» **EXERCISE DESCRIPTION**:
Give the listing again word for word. Leave every image out.
Segment Start: SUPPLIED DATA
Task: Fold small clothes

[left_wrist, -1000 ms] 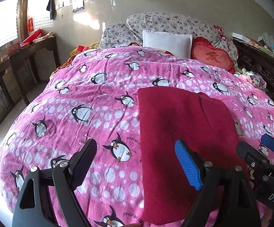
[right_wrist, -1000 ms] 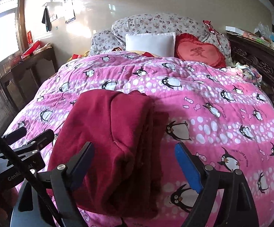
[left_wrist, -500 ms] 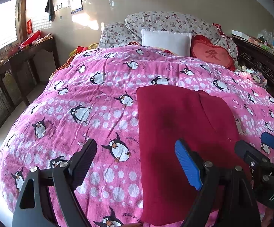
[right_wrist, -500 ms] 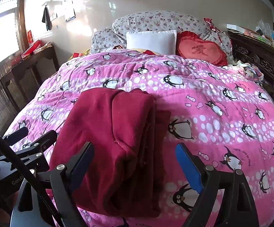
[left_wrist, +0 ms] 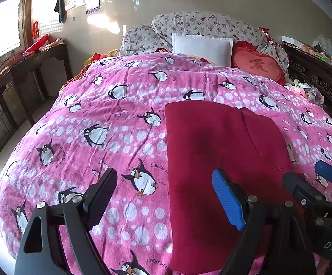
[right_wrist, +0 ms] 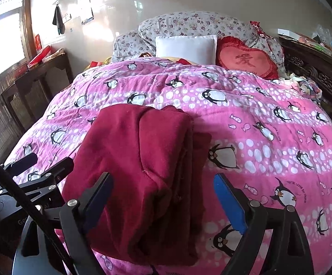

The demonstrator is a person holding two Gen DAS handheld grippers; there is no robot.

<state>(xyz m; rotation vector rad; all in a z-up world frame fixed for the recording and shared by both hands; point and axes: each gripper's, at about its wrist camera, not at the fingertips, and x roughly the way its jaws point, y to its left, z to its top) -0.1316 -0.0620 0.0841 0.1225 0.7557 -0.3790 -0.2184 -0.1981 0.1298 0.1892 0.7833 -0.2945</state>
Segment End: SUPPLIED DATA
» **RESPONSE TO THIS EXERCISE**:
Task: Fold small clothes

[left_wrist, -1000 ms] 
[right_wrist, -1000 ms] 
[left_wrist, -500 ms] 
[right_wrist, -500 ms] 
[left_wrist, +0 ms] 
[right_wrist, +0 ms] 

The demonstrator is a person holding two Gen DAS handheld grippers; there is no robot.

<state>(xyz m; rotation vector rad; all in a z-up world frame fixed for the recording and shared by both hands; point and axes: each gripper's, at about its wrist camera, not at the fingertips, and x roughly the way its jaws point, y to its left, z to its top) -0.1316 -0.0620 0.0841 0.1225 0.7557 -0.3790 -0.2184 -0.1981 0.1298 0.1892 0.7833 -0.2945</state>

The exercise has been finished.